▶ ABOUT THIS EXERCISE:
The data must be given again exactly as written, with all images omitted.

▶ DATASET SECTION:

-----

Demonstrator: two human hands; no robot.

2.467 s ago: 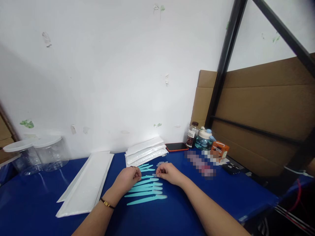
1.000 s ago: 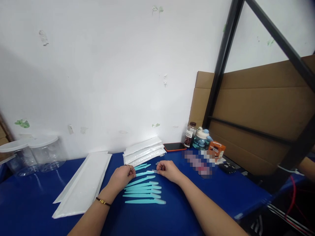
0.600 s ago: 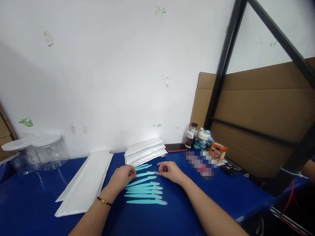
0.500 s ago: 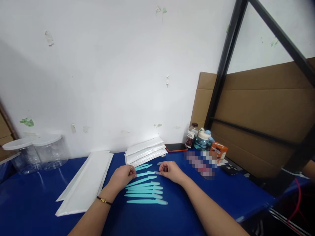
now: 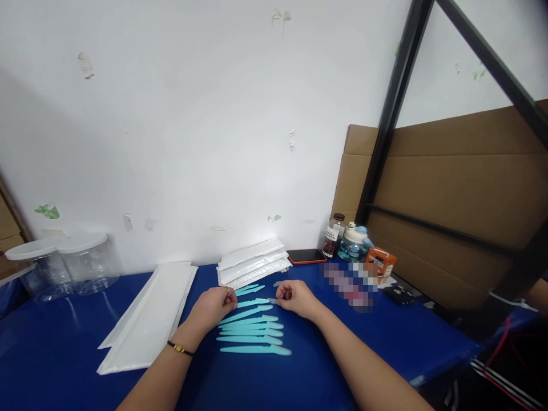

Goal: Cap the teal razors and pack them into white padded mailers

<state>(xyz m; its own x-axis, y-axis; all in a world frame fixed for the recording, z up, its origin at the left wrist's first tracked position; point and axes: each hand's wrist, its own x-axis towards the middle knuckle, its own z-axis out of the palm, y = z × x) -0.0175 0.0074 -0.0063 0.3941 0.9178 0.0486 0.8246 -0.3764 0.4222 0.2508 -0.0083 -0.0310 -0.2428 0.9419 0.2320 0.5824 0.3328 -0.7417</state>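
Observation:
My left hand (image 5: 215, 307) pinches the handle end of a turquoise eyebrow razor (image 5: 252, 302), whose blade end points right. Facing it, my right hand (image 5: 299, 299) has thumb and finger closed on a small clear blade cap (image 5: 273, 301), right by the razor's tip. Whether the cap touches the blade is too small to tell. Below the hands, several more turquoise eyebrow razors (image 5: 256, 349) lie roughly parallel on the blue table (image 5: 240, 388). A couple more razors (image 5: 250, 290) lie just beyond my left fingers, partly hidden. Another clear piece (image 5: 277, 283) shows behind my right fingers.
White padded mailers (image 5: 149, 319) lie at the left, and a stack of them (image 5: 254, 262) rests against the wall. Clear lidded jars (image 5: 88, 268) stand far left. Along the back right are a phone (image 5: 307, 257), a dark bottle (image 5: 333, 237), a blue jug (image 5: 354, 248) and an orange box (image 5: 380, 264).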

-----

▶ TASK ANSWER:
Demonstrator: two human hands; no robot.

2.467 s ago: 
1.000 s ago: 
0.600 s ago: 
0.500 s ago: 
now: 

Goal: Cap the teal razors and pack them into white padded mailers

<state>(xyz m; its own x-axis, y-axis; all in a world frame fixed for the recording, z up, its origin at the left wrist's first tracked position; point and axes: each hand's wrist, its own x-axis towards the middle knuckle, its own z-axis out of the palm, y = z × x) -0.0175 0.0074 -0.0063 0.3941 0.9178 0.0486 0.8246 -0.3764 0.4222 0.2508 -0.0083 -0.0310 -0.2428 0.9419 0.2320 0.5824 0.3328 -0.7417</state>
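Observation:
My left hand (image 5: 215, 307) pinches the handle end of a turquoise eyebrow razor (image 5: 252, 302), whose blade end points right. Facing it, my right hand (image 5: 299, 299) has thumb and finger closed on a small clear blade cap (image 5: 273, 301), right by the razor's tip. Whether the cap touches the blade is too small to tell. Below the hands, several more turquoise eyebrow razors (image 5: 256, 349) lie roughly parallel on the blue table (image 5: 240, 388). A couple more razors (image 5: 250, 290) lie just beyond my left fingers, partly hidden. Another clear piece (image 5: 277, 283) shows behind my right fingers.
White padded mailers (image 5: 149, 319) lie at the left, and a stack of them (image 5: 254, 262) rests against the wall. Clear lidded jars (image 5: 88, 268) stand far left. Along the back right are a phone (image 5: 307, 257), a dark bottle (image 5: 333, 237), a blue jug (image 5: 354, 248) and an orange box (image 5: 380, 264).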

Nothing further is required of this output.